Fitting reward for ultimate team player McGinley

Wed, Jan 16, 2013, 00:00

   

RYDER CUP 2014:For years, the biographical note under Paul McGinley’s entry in the European Tour’s media guide carried the blithely damned-with-faint-praise line that he would “henceforth be remembered as the man who holed the winning putt in the 34th Ryder Cup matches”.

That 10-footer on the 18th green at The Belfry in 2002 is the long and short of what golf followers worldwide know of Mick McGinley’s son but now they will get the chance to become far better acquainted. How he is henceforth to be remembered will come down to one week at the end of September next year.

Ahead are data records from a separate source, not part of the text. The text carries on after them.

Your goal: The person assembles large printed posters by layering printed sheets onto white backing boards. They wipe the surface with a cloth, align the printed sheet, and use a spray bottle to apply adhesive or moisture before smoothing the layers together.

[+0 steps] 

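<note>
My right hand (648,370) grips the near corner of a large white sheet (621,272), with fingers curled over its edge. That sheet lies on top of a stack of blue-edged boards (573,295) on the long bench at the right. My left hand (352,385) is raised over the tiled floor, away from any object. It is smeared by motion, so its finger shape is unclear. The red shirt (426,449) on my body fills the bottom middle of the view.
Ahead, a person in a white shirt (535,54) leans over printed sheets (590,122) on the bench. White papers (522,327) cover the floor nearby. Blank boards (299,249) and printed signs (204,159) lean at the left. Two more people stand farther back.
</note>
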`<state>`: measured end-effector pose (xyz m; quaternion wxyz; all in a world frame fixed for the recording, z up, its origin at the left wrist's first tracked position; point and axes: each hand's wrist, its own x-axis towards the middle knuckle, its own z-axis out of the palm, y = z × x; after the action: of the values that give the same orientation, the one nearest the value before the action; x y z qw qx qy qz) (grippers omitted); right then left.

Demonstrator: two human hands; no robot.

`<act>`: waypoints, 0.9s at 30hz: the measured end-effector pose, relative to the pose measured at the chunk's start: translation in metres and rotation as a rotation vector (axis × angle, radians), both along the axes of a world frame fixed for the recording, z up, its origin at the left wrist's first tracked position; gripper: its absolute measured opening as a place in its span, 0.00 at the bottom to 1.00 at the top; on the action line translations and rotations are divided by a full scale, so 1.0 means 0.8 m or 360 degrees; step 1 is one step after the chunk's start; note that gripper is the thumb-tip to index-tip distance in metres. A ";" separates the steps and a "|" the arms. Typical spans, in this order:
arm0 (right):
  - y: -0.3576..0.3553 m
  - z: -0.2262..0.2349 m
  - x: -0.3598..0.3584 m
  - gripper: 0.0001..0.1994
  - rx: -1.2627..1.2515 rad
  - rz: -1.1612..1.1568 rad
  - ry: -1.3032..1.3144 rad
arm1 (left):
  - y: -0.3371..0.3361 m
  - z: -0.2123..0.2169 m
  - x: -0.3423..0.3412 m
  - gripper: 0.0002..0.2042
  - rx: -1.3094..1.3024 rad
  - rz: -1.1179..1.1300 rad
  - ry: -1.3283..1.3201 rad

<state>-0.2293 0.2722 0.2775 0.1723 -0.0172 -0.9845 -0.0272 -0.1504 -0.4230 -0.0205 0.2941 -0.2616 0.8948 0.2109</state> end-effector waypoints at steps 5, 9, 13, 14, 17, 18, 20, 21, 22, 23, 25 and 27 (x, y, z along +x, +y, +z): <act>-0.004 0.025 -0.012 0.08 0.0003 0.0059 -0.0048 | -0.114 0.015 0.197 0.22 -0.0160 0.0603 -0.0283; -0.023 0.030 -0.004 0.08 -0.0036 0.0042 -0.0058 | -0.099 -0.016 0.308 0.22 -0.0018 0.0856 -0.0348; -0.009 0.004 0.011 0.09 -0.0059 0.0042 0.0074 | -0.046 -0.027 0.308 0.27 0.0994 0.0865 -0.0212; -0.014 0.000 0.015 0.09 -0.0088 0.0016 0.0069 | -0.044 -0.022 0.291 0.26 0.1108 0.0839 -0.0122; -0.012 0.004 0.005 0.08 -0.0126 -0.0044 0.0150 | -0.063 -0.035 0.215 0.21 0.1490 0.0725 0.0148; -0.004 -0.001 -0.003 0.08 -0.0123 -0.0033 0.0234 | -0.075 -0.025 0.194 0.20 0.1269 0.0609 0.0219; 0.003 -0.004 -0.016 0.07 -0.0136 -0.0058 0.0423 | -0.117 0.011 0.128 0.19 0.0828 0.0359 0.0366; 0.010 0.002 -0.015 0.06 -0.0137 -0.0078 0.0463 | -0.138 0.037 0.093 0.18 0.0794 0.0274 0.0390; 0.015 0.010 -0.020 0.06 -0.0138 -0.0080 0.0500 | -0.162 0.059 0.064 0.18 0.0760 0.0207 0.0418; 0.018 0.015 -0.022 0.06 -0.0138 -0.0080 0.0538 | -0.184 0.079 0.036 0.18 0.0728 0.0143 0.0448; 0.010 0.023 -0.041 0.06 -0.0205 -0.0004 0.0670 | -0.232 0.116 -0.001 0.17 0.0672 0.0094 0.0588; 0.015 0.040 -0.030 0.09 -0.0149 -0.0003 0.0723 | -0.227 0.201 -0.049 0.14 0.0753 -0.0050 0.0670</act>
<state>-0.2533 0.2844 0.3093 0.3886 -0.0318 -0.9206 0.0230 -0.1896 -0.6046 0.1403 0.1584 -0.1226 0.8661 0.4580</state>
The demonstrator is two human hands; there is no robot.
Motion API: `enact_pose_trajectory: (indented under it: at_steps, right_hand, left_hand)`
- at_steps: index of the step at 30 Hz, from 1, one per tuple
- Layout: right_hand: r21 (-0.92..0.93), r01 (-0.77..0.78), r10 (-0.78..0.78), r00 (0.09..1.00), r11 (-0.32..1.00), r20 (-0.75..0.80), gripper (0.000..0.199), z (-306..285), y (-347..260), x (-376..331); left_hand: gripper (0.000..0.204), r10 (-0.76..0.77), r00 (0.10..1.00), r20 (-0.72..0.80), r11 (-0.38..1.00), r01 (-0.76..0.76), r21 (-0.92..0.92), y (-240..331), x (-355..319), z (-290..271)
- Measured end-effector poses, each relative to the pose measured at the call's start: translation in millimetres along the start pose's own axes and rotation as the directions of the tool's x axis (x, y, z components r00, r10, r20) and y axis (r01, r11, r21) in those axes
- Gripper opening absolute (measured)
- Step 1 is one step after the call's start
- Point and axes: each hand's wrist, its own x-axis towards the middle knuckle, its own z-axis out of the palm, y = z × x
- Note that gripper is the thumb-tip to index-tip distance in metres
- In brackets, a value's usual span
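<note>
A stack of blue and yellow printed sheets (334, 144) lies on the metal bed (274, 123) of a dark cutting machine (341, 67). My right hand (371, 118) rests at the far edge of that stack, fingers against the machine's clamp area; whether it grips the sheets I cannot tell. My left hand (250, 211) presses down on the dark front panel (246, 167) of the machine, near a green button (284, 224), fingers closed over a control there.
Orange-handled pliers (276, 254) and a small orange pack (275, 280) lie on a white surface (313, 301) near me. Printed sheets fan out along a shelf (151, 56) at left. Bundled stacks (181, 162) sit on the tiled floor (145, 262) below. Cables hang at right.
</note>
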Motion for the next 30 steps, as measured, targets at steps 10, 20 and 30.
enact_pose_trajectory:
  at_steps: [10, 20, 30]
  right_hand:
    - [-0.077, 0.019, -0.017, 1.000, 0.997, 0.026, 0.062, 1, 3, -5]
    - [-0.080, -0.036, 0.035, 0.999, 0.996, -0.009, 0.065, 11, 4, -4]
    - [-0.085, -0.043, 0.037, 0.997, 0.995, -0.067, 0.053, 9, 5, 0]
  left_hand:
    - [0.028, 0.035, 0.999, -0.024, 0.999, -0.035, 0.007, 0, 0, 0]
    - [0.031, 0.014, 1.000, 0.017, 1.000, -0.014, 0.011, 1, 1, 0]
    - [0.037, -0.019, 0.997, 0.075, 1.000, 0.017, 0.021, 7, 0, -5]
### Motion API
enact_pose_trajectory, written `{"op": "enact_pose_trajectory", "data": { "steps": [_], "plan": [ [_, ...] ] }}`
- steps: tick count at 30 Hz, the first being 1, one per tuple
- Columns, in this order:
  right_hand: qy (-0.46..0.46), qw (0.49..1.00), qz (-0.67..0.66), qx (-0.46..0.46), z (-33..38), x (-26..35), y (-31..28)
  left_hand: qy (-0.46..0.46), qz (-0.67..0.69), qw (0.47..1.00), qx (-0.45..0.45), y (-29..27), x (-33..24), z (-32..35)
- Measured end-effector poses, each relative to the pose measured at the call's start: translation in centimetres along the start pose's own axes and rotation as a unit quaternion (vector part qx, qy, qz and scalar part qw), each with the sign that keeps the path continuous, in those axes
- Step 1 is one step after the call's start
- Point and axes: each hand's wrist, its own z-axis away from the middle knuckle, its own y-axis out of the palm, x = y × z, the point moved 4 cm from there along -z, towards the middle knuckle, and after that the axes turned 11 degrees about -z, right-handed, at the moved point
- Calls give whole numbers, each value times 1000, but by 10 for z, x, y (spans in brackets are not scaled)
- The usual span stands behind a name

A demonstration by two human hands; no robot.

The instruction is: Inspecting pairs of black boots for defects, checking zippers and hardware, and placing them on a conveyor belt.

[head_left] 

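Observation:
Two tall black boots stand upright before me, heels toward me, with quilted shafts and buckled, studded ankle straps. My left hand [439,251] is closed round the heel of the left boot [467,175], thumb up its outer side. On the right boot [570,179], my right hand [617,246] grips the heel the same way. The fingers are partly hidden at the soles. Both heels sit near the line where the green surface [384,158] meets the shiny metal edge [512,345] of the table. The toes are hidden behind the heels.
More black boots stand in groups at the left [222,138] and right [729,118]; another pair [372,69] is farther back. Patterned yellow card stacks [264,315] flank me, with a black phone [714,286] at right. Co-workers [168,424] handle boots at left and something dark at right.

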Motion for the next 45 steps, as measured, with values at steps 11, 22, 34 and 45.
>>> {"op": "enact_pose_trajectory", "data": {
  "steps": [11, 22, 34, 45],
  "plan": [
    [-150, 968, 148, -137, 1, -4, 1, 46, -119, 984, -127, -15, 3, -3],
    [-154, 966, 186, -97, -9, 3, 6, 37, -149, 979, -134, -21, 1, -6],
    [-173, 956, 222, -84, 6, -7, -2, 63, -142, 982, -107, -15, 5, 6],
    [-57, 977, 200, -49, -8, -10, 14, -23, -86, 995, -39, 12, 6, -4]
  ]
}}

Ultimately, the fact he only ever won four tournaments didn’t matter and neither did any worries the European Tour might have had that he didn’t have sufficient stature to match US captain Tom Watson. It was a golf decision based on universal support from Europe’s best players and in deference to McGinley’s long-served apprenticeship for the role.

Team golf

A dutiful team man in an individual world, McGinley has built a career on the back of his knack for team golf. As the first Irish captain of a Ryder Cup team, it was fitting then that he spent part of last night in Abu Dhabi explaining to the world that it was the GAA that set him on the road to the stage he was sitting on.

“Gaelic football is where I started. If you look at my career, it’s quite modest compared to the ex-captains that we’ve had in Ryder Cups, and that’s what’s very humbling for me to be in this position. I obviously don’t match the record that they have in terms of what they have achieved in major championships and what not.

“But what I did do in my career was I always performed extremely highly when I did play as part of a team. I don’t know why. I wish I could have done the same as an individual. But I certainly went to another level when I played in team golf.

“I think – and some psychologists might explain it this way – it goes back to my Gaelic football days, being part of the team, being in the dressing room . . . and everyone pulling the same way.

“My heart ticks a bit faster and my adrenaline goes more and I just love the environment of being in a team. In Ryder Cup situations I love the team meetings, I love everything that goes with it . . . .”

Possible route

Having played on three winning Ryder Cup teams, McGinley first got the sniff of a possible route to the captaincy in the 2009 Seve Trophy.